Import the community HashiCorp Nomad dashboard JSON file. You need a Grafana Prometheus data source pointed at your Ametnes Prometheus instance before the dashboard can query metrics.

  1. Add Prometheus as a data source (skip if you already completed this): in Grafana go to ConnectionsData sourcesAdd data sourcePrometheus. Set URL to your Ametnes Prometheus base URL (no trailing slash), enable Basic auth with the User and Password from your Prometheus resource, then Save & test until the health check succeeds. For the full sequence, see Connect Grafana to Prometheus.
  2. Go to DashboardsNewImport.
  3. Paste the dashboard JSON content (or upload the JSON file) in the import screen.
  4. When prompted, choose the Prometheus data source you added above.
  5. Click Import.

Adjust the dashboard’s variables or job selectors if your remote-write labels differ from the dashboard defaults.

For a more composable and repeatable process, Infrastructure as Code (IaC) is usually a better option.

Grafana’s Terraform provider can create the Prometheus data source and the dashboard, but it does not replicate the UI import step where you pick a data source from a dropdown. The dashboard JSON must already reference a data source that exists in Grafana (usually by uid in each panel’s datasource block).
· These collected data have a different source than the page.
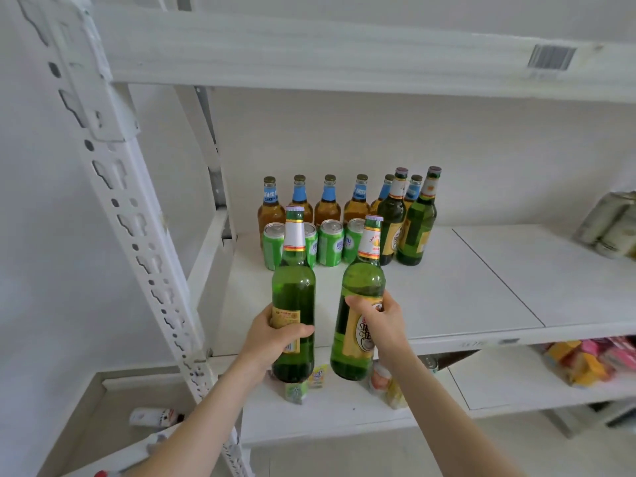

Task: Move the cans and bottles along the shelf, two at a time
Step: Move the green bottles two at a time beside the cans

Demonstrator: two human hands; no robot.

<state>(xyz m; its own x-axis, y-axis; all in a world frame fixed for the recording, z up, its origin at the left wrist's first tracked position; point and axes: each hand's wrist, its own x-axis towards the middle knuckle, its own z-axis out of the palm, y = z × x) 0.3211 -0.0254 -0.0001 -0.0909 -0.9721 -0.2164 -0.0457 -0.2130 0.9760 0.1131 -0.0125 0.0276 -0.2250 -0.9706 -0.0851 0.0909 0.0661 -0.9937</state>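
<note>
- White shelf board against a pale wall carries amber bottles with blue neck labels at the back left, green cans before them and two standing green bottles just beside.
- The left hand grips the left green bottle, upright and white-necked; the fingers curl over its yellow label.
- The right hand clasps the right green bottle, slightly tilted, at its big yellow label.
- Both are held off the board, at its front edge.
</note>
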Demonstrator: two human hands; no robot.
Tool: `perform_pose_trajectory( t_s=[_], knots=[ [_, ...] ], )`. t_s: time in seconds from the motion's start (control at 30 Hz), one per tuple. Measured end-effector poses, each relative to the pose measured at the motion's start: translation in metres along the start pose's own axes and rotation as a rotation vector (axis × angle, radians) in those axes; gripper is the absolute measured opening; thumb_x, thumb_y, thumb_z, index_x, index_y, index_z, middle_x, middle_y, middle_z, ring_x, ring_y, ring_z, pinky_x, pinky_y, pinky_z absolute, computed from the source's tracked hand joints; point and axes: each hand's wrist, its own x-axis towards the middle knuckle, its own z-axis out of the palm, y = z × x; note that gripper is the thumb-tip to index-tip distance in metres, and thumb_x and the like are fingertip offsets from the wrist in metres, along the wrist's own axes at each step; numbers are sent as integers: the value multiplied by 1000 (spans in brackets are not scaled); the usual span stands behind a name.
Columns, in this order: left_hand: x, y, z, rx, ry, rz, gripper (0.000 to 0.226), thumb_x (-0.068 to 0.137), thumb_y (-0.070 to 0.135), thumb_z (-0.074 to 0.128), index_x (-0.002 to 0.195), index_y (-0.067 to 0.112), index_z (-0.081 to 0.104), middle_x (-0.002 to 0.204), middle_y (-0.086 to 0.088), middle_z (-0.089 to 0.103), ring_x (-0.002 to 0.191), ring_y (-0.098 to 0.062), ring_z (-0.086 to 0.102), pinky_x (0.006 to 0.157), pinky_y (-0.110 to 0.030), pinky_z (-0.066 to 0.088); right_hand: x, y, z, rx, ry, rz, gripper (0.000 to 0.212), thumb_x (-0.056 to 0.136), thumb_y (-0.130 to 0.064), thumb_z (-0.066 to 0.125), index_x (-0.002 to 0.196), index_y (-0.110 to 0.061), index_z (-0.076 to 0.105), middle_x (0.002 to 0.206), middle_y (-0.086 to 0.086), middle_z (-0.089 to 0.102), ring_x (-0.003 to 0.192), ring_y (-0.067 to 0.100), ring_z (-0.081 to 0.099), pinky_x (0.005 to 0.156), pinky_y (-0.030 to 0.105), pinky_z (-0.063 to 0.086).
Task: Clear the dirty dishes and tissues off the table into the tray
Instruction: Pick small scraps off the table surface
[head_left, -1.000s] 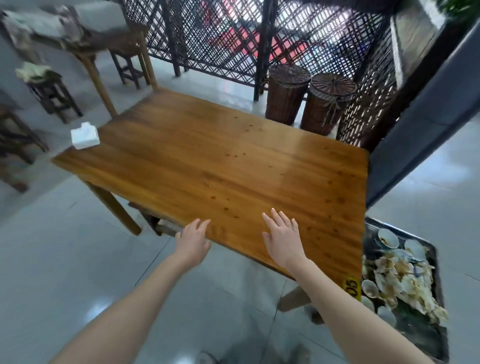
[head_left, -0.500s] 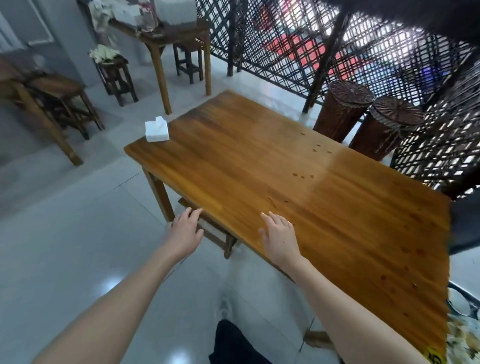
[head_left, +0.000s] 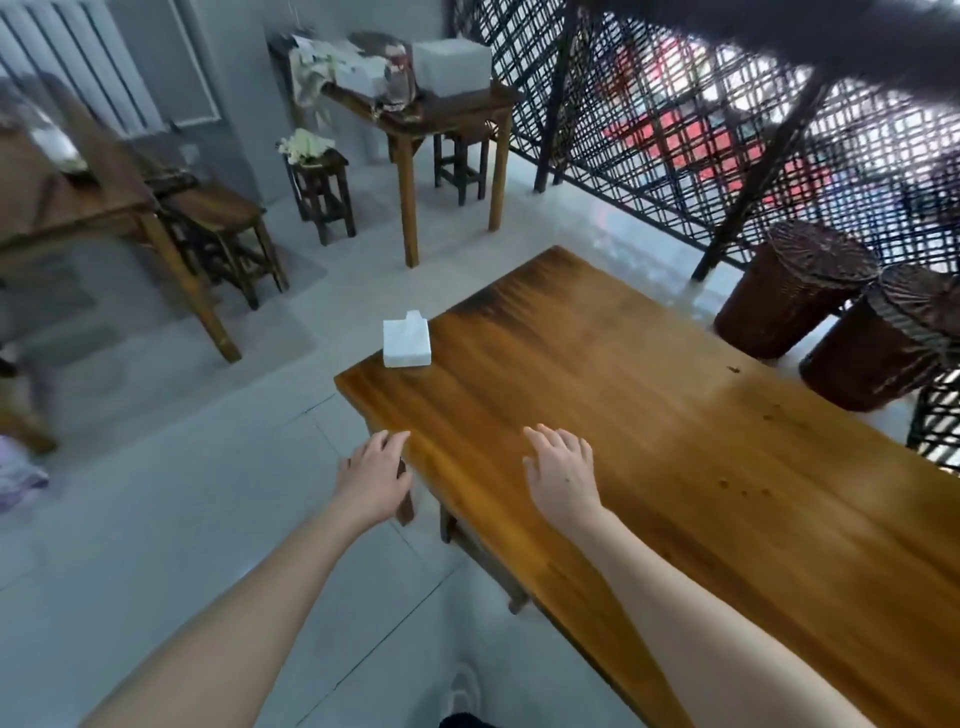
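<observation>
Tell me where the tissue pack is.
In the head view, the tissue pack sits at the far left corner of the table, beyond the left hand.

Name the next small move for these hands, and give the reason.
Probably reach the left hand forward to the white tissue pack and grip it. The pack is the only sizeable thing visible on the table, at its far left corner, on that hand's side. Both it and the right hand are open and hold nothing. The tray is out of view.
</observation>
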Motion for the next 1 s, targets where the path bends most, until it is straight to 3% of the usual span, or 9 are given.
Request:
perform_pose_trajectory(
  t_s=[0.43,0.67,1.0],
  knots=[
    [157,-56,-54,-19,-73,34,62,100,33,43,154,23,12,160,-5,16,146,-27,19,117,-50,23,154,-61,42,-4,-52,58,41,100,-25,44,141,-22,44,148,1,42,142,25,28,117,50,14],
    [249,-99,-76,67,-140,145,69,97,32,49,153,25,10,158,-6,17,143,-30,23,113,-49,23,226,-104,71,-68,-110,125,43,99,-28,44,143,-27,40,154,-1,31,145,24,17,116,53,4],
    [344,-140,-88,140,-304,235,83,94,43,52,154,24,-2,162,-6,5,146,-29,14,114,-50,19,322,-145,100,-3,-143,354,45,96,-36,51,140,-25,43,151,1,37,144,24,22,116,52,4]
  ],
)
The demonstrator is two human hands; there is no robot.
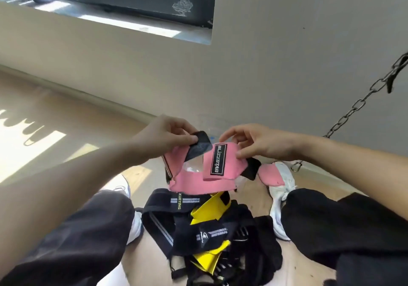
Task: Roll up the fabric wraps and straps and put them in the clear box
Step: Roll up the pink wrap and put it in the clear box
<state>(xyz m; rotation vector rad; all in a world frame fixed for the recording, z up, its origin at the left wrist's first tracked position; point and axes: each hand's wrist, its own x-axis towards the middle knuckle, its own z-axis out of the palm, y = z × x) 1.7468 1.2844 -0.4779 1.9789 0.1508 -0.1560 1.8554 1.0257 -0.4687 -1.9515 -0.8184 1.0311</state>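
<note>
A pink fabric wrap (194,183) with a black label patch hangs between both hands above the floor. My left hand (163,136) pinches its black hook-and-loop end (198,147) between thumb and fingers. My right hand (256,143) grips the pink part beside the label and a black tab (251,168). Below the wrap lies a tangled pile of black straps (212,235) and yellow straps (208,211) on the floor between my legs. Part of a clear plastic thing (191,167) shows behind the pink wrap; I cannot tell whether it is the box.
My legs in dark trousers and white shoes (281,188) flank the pile on the wooden floor. A beige wall with a window sill (132,24) rises ahead. A metal chain (357,104) hangs down at the right to a clip near my right shoe.
</note>
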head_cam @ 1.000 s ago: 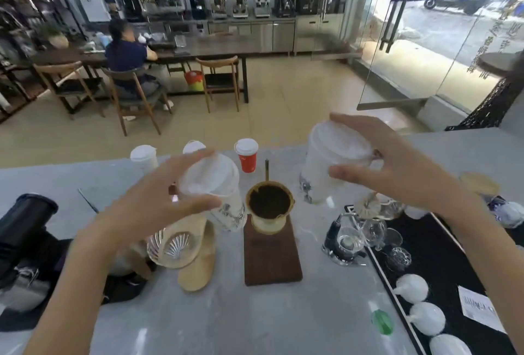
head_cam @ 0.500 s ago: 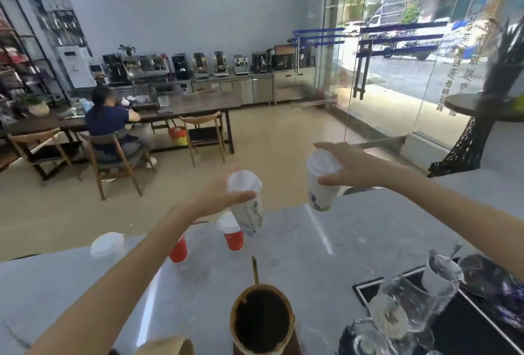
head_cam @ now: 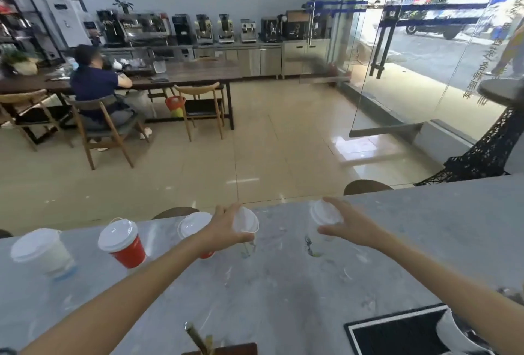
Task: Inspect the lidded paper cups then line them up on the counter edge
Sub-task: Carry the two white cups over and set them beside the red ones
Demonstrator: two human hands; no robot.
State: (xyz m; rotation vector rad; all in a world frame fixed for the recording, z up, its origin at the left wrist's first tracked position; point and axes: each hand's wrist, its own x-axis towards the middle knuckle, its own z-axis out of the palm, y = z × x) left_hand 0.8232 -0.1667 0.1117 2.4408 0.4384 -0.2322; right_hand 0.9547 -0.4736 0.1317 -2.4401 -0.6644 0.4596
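Five lidded paper cups show along the far edge of the grey marble counter. Three already stand in line at left: a white paper cup w/ white lid, a red paper cup w/ white lid, and a second red cup, mostly hidden behind the left arm. Left hand is clamped round a white printed cup w/ clear-looking lid; right hand grips another white printed cup from the side. Both cups sit at or just above the counter near the edge; can't tell if they touch down. Judging by that, inspection looks done, approx. last step: set both, release, even out spacing.
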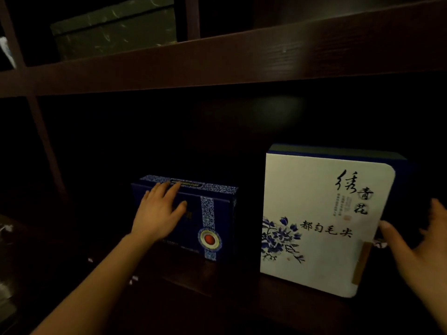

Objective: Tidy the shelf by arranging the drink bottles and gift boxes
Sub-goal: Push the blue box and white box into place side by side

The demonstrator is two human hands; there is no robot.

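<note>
A dark blue gift box (pixel 212 213) with a patterned band and a red round emblem stands upright on the dark wooden shelf (pixel 183 281). My left hand (pixel 157 213) lies flat on its front and top left edge, fingers spread. To its right stands a larger white gift box (pixel 314 221) with blue flowers and black calligraphy. My right hand (pixel 420 252) is at that box's right edge with the fingers apart, the thumb touching the edge. No drink bottles are in sight.
The shelf board above (pixel 217 61) runs across the view, with a dark green box (pixel 116 27) on it at the upper left. A vertical post (pixel 46 141) divides the shelf at the left. The compartment's back is very dark.
</note>
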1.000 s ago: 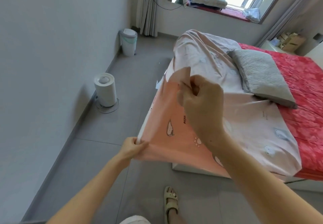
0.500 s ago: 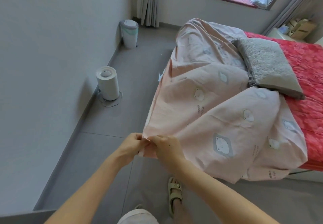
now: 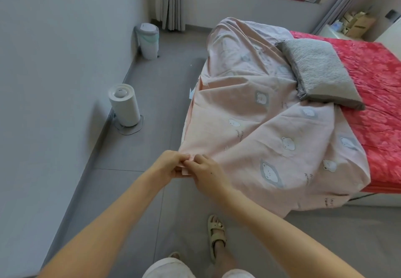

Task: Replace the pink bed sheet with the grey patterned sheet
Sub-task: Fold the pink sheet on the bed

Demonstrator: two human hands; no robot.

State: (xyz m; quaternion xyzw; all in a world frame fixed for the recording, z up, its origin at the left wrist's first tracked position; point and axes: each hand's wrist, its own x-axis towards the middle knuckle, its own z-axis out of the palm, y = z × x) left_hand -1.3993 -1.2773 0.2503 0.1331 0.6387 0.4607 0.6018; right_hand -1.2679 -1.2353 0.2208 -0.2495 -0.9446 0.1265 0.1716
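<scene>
Lowered, the right hand [image 3: 208, 173] joins left hand [image 3: 171, 163], pinching bear-printed pink sheet [image 3: 260, 125].

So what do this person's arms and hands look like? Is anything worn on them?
The left forearm and right forearm are bare up to the picture's edge, with no sleeves in view. The left hand and right hand have no gloves, and no watch, bracelet or ring shows. The right hand has one small dark spot on its back.

Rumpled pink bear-print sheet [image 3: 260, 130] across bed
</scene>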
In practice you either:

  • Set a known uid on grafana_data_source and edit the downloaded JSON once so panels use that UID, or
  • Keep your exported JSON unchanged and use Terraform’s replace() to substitute the UID string embedded in the file with the UID of the data source you manage (shown below).

Store the dashboard JSON in your repository (for example dashboards/nomad-15764.json) and manage Grafana resources with Terraform:

terraform {
  required_providers {
    grafana = {
      source  = "grafana/grafana"
      version = "~> 3.0"
    }
  }
}

provider "grafana" {
  url  = var.grafana_url
  auth = "${var.grafana_user}:${var.grafana_password}"
}

resource "grafana_data_source" "prometheus" {
  uid  = var.prometheus_datasource_uid
  type = "prometheus"
  name = "Ametnes Prometheus"
  url  = var.prometheus_url

  basic_auth            = true
  basic_auth_username   = var.prometheus_user
  secure_json_data_encoded = jsonencode({
    basicAuthPassword = var.prometheus_password
  })
}

resource "grafana_dashboard" "nomad" {
  depends_on = [grafana_data_source.prometheus]

  config_json = replace(
    file("${path.module}/dashboards/nomad-15764.json"),
    var.nomad_dashboard_embedded_prometheus_uid,
    grafana_data_source.prometheus.uid
  )
  overwrite = true
}

variable "grafana_url" {
  type = string
}

variable "grafana_user" {
  type = string
}

variable "grafana_password" {
  type      = string
  sensitive = true
}

variable "prometheus_url" {
  type = string
}

variable "prometheus_user" {
  type = string
}

variable "prometheus_password" {
  type      = string
  sensitive = true
}

variable "prometheus_datasource_uid" {
  type        = string
  description = "Stable UID for the Prometheus data source in Grafana (panels in the dashboard JSON should end up referencing this value)."
  default     = "ametnes-prometheus"
}

variable "nomad_dashboard_embedded_prometheus_uid" {
  type        = string
  description = "The Prometheus datasource `uid` string already present in the downloaded dashboard JSON (inspect the file; community exports often repeat the same UID in each panel)."
}

Other workloads#

For application metrics that use a standard Prometheus scrape path (not Nomad’s /v1/metrics), add another scrape_configs entry in the collector (or a separate agent) with the correct metrics_path and targets.

Validation checklist#

  • curl to 127.0.0.1:4646 shows nomad_* series locally.
  • Remote Ametnes Prometheus /api/v1/query returns data for nomad_client_allocations_blocked.
  • The imported Nomad dashboard shows panels after label/job alignment.